In the midst of life there is death. In Wilfred Price’s life there only seems to be death and he is struggling with the personal quest to find a life to be alive in. He knows amongst all the death he encounters we are all alive.
When an invitation to a picnic with Grace, a girl in a yellow dress, on a sunny day prompts a rather rash and impulsive question by Wilfred, all of a sudden he finds that he is alive. However, he soon begins to regret his rash question and has to find the courage to tell Grace the truth.
Grace is keeping secrets of her own and little does Wilfred know that actually his impulsive question has led him to solve a problem for Grace but incur the wrath of Grace’s father. Putting in jeopardy his own position within the local community. Gossip would be able to ruin his growing business of Funeral Director and he strives to be the best, as the title of the novel suggests. Ever present in his thoughts are the teachings of his master and Wilfred uses these to keep himself in check throughout the book.
And so this rather slow and thoughtful story meanders on as Grace and Wilfred exist together but so far apart. Wilfred seeks solace in his work and with conversations with his father, realises that you cannot live a whole life of unhappiness. Wilfred discovers the confidence he needs through the love of someone else, but he must remain true, and he is utterly confused as to the right thing to do and the right way to go about it. Dealing with death seems easier.

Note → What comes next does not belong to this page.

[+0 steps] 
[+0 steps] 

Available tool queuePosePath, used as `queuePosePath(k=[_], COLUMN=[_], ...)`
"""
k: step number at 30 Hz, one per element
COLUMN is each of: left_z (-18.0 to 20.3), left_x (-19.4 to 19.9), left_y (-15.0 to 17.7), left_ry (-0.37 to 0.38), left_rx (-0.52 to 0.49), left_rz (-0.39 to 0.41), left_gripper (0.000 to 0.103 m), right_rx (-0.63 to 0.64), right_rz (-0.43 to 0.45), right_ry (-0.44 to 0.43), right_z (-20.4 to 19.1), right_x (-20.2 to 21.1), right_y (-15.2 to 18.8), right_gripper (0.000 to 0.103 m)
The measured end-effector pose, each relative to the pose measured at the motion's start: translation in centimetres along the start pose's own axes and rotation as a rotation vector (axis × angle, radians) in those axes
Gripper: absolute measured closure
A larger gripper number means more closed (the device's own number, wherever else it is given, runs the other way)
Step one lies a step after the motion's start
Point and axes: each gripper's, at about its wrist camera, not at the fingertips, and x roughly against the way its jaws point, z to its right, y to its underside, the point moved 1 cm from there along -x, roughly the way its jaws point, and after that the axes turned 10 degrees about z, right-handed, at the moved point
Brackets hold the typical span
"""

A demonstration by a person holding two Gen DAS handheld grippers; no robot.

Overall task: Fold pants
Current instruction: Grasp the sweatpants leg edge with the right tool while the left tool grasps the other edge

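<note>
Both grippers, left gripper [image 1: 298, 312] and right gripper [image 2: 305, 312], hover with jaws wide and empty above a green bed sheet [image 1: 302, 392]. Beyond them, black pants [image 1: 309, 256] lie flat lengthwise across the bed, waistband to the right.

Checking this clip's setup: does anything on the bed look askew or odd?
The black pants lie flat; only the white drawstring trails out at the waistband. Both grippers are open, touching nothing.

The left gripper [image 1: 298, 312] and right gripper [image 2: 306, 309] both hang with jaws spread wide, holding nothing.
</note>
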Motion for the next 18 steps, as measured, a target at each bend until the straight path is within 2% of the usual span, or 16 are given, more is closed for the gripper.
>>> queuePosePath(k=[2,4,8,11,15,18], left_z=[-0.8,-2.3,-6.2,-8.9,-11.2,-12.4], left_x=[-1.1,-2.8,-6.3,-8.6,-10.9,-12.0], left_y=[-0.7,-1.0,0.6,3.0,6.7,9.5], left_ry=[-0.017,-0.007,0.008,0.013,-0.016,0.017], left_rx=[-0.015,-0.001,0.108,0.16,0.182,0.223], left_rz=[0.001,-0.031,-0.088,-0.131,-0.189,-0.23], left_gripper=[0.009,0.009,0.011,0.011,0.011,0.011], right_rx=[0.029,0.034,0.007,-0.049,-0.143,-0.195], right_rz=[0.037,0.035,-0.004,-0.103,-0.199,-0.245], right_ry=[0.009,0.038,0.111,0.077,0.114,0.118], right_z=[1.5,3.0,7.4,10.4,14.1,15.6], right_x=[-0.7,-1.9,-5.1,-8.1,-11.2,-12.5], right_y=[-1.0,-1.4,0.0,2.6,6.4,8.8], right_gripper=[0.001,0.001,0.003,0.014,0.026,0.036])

Grace has to deal with her family, her father the local doctor and her mother are rather pious and despite the happy outcome they desire, they seem to be grieving the loss a daughter her being ever present whilst rejoicing in their son, who has gone off to fight in the Army. Grace needs to do something to gain their attention.
The turning point of the novel, is somewhat of a surprise, although I did have my suspicions and the ending leaves open many unanswered questions and possibly there could be more to come. I wanted to know how well Wilfred Price gets on as being the purveyor of superior funerals. I cared about Grace and was rather angry with her parent’s attitude. I enjoyed hearing Wilfred’s father speak and the advice he gave as well as learning about life in a small community reeling still from the aftermath of the First World War and the influenza outbreak and trying to restart many stopped lives, whilst in the midst of this life there is still death. A short story which actually could be so much longer, but it did not need to be. Captured just right.
I have to confess my morbid curiosity was the reason I chose this book to read. Not expecting something gruesome just how funerals and death is dealt with. However, I got more, it is a slow story as I mention in my review, but I don’t mean that it was not going fast enough, it was going at the pace it should have done – slow and gentle. All reflective of the blossoming relationships in the novel that develop.
I look forward to seeing what else this author writes.